We also spend about $200 on groceries every month, nothing is packaged, we have very little food that we waste and what is wasted gets fed to the dog or the chickens.  We throw away 2 bags of trash a month, and hopefully soon we will be down to 1.  Most of what people throw away is some sort of packaging, both food and non food.  If you reduce the amount of packaging you buy you reduce the amount of trash you have.  I feel much better about adding 1-2 bags of trash to a landfill every month than i did tossing 3-4 a week.  We reduce the food waste too by only buying what we need.  Yes, by the end of the 2 week pay period our fridge is looking very bare, but it should.  I find if it doesn’t we tend to not eat certain things that end up going bad.  This way we are forced to figure out how to incorporate these things into our meals, or just not buy them again for a while.  Once our garden is up and running we also will be spending much less on food.

We conserve electricity too.  We don’t keep appliances running during the day except the ones that have to (like the fridge).  We almost never have the tv on.  We also make sure to turn the lights off when we leave a room (or at least try to, our 10 year old is terrible at this).  Although part of what helps is that we are almost never home.  I find that we get cabin fever even if we are home for a few hours with so many of us in such a small space.

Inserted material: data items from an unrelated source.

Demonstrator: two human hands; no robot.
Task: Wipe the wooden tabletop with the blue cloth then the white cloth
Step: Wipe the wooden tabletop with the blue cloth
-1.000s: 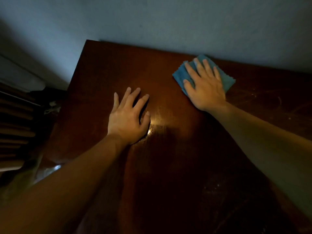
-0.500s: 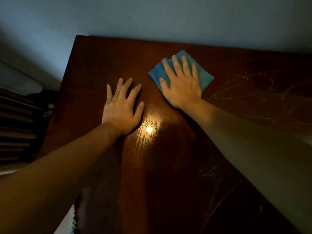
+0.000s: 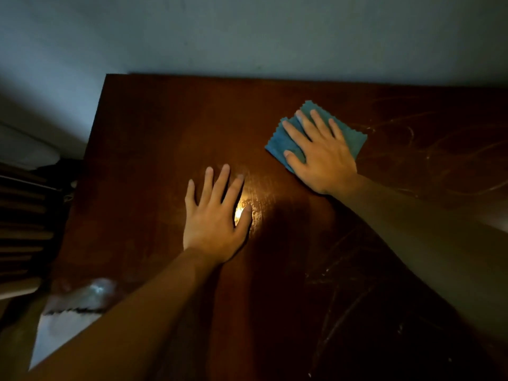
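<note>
The dark wooden tabletop [image 3: 154, 149] fills most of the view and butts against a pale wall. A folded blue cloth [image 3: 277, 144] with a zigzag edge lies on it right of centre. My right hand [image 3: 321, 152] presses flat on the cloth with straight, spread fingers. My left hand [image 3: 214, 218] rests flat on the bare wood at the middle, fingers spread, beside a bright reflection of a lamp. A white cloth [image 3: 63, 323] shows at the table's near left edge, partly hidden under my left forearm.
Pale streaks and scratches mark the wood on the right side [image 3: 428, 149]. Dark slatted furniture [image 3: 22, 229] stands left of the table. The wall [image 3: 275, 37] runs along the table's far edge.
My right hand has slid the blue cloth to the right across the table and a little nearer. My left hand stays flat in place. The view has shifted.
</note>
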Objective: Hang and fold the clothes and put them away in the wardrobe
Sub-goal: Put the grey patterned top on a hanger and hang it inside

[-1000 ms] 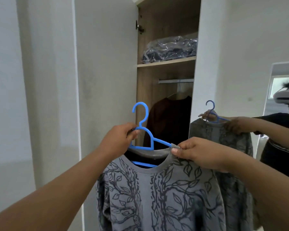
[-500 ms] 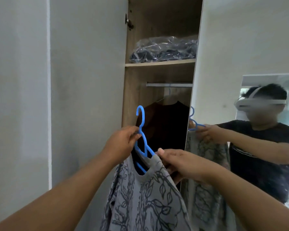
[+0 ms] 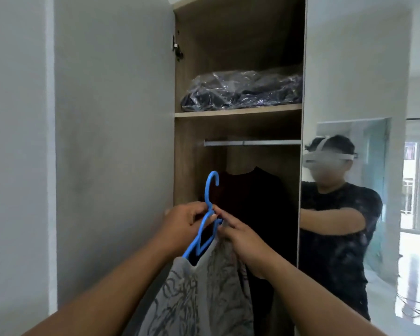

All in all our footprint on the environment is very low and we want it that way.  We are always looking for more ways to cut back without compromising on our heath and well being.  I have trained myself to stop and ask “what is the least wasteful way I can do this”.  I recommend trying it sometime.  It really does make you appreciative of the things you have.

Grocery Shopping

We totally overspent yesterday.  We knew we would, and I know it’s going to save us a ton of money in the long run, but it still sucks.  How did we overspend?  Thanks to some awesome friends of ours (you know who you are!) we discovered a restaurant supply store right next to Cs work.  This is where C bought the 50lb bag of flour for $14 the other day.  we bought butter, 10 lbs of flat iron steak, 10lbs of ground beef, 10lbs of pork chops, a huge jug of the good Worcester sauce, 3lbs of Mozzarella, and a large piece of Parmesan cheese, oh and enough olive oil to last us about 6 months.  We spent about $145.  I just about had a heart attach, but after thinking about it a LONG time i realized we are actually saving ourselves a lot of money.  If we send $20-$40 every month on meat we will be buying at least 10-20 lbs of meat, will have a huge repertoire of meat to chose from, and we will only be buying veggies at the grocery store (that is until ours come in).  We currently have about 10 weeks of meat in our freezer.  that’s pretty darn good i would say!! Plus we wont be buying more meat until next month.  our freezer is so full.  We need to get the deep freeze from Cs mom soon, especially before our 25 chickens are slaughtered.  We have enough food to feed us for over 3 weeks.  I’m pretty excited about all this, and NOTHING is from a box or “processed”.  It’s gonna be great once the veggies come in.  We will be spending probably about $50 a month on food if that.  I don’t think we have ever had this much food before.  ever.  We had trouble closing our freezer.  It felt pretty darn good.  Just to think that only three months ago we were striving to live on food stamps.  God is good!  We have a long way to go but we are so much better than we were when we started.